#### [Activity]
Output the material exactly, keeping every line intact.
(Given material)
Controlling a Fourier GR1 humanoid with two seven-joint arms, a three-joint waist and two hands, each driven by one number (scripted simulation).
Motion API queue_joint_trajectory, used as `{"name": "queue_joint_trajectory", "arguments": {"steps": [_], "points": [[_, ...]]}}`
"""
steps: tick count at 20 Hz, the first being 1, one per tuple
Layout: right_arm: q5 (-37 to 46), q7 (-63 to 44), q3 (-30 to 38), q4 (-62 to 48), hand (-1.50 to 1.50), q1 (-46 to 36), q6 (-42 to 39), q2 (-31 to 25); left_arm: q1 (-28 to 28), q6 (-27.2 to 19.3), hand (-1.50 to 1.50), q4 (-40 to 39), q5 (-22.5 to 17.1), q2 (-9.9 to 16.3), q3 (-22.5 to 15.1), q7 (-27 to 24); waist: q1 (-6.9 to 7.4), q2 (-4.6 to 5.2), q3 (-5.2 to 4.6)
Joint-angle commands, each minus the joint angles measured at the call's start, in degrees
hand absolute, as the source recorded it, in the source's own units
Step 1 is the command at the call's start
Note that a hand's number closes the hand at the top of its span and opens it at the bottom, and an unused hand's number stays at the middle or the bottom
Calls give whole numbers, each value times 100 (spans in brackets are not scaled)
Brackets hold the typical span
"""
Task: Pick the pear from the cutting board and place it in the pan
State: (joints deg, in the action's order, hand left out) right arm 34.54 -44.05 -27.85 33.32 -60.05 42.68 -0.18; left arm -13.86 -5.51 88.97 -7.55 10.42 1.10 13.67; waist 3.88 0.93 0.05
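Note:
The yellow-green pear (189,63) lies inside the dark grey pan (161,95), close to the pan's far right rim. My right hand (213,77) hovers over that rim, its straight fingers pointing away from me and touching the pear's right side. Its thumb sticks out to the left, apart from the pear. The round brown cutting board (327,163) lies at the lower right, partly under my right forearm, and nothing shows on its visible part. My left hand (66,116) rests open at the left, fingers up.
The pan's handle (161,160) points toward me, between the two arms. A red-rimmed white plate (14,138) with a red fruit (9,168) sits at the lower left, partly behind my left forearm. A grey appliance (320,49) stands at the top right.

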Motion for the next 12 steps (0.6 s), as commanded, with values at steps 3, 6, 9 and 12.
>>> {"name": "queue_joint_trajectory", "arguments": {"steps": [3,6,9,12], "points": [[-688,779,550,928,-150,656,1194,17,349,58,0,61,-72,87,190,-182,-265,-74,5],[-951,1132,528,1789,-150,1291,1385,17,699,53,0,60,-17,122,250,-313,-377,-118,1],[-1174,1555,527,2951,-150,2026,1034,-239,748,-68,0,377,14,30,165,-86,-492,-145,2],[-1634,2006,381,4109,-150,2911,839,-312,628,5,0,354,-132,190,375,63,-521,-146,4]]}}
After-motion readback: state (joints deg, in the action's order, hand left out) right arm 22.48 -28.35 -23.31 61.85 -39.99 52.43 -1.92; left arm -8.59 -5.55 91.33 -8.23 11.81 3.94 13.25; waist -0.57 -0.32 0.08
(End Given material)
#### [Result below]
Controlling a Fourier GR1 humanoid with two seven-joint arms, a three-joint waist and two hands, each driven by one number (scripted simulation).
Motion API queue_joint_trajectory, used as `{"name": "queue_joint_trajectory", "arguments": {"steps": [_], "points": [[_, ...]]}}`
"""
steps: tick count at 20 Hz, the first being 1, one per tuple
Layout: right_arm: q5 (-37 to 46), q7 (-63 to 44), q3 (-30 to 38), q4 (-62 to 48), hand (-1.50 to 1.50), q1 (-46 to 36), q6 (-42 to 39), q2 (-31 to 25); left_arm: q1 (-28 to 28), q6 (-27.2 to 19.3), hand (-1.50 to 1.50), q4 (-40 to 39), q5 (-22.5 to 17.1), q2 (-9.9 to 16.3), q3 (-22.5 to 15.1), q7 (-27 to 24); waist: q1 (-6.9 to 7.4), q2 (-4.6 to 5.2), q3 (-5.2 to 4.6)
Joint-angle commands, each minus the joint angles measured at the call's start, in degrees
hand absolute, as the source recorded it, in the source's own units
Step 1 is the command at the call's start
Note that a hand's number closes the hand at the top of its span and opens it at the bottom, and an unused hand's number stays at the middle or the bottom
Calls give whole numbers, each value times 100 (spans in brackets are not scaled)
Brackets hold the typical span
"""
Task: Pick the pear from the cutting board and place it in the pan
State: (joints deg, in the action's order, hand left out) right arm 34.54 -44.05 -27.85 33.32 -60.05 42.68 -0.18; left arm -13.86 -5.51 88.97 -7.55 10.42 1.10 13.67; waist 3.88 0.93 0.05
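Note:
The yellow-green pear (189,63) lies inside the dark grey pan (161,95), close to the pan's far right rim. My right hand (213,77) hovers over that rim, its straight fingers pointing away from me and touching the pear's right side. Its thumb sticks out to the left, apart from the pear. The round brown cutting board (327,163) lies at the lower right, partly under my right forearm, and nothing shows on its visible part. My left hand (66,116) rests open at the left, fingers up.
The pan's handle (161,160) points toward me, between the two arms. A red-rimmed white plate (14,138) with a red fruit (9,168) sits at the lower left, partly behind my left forearm. A grey appliance (320,49) stands at the top right.
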
Motion for the next 12 steps (0.6 s), as commanded, with values at steps 3, 6, 9 and 12.
>>> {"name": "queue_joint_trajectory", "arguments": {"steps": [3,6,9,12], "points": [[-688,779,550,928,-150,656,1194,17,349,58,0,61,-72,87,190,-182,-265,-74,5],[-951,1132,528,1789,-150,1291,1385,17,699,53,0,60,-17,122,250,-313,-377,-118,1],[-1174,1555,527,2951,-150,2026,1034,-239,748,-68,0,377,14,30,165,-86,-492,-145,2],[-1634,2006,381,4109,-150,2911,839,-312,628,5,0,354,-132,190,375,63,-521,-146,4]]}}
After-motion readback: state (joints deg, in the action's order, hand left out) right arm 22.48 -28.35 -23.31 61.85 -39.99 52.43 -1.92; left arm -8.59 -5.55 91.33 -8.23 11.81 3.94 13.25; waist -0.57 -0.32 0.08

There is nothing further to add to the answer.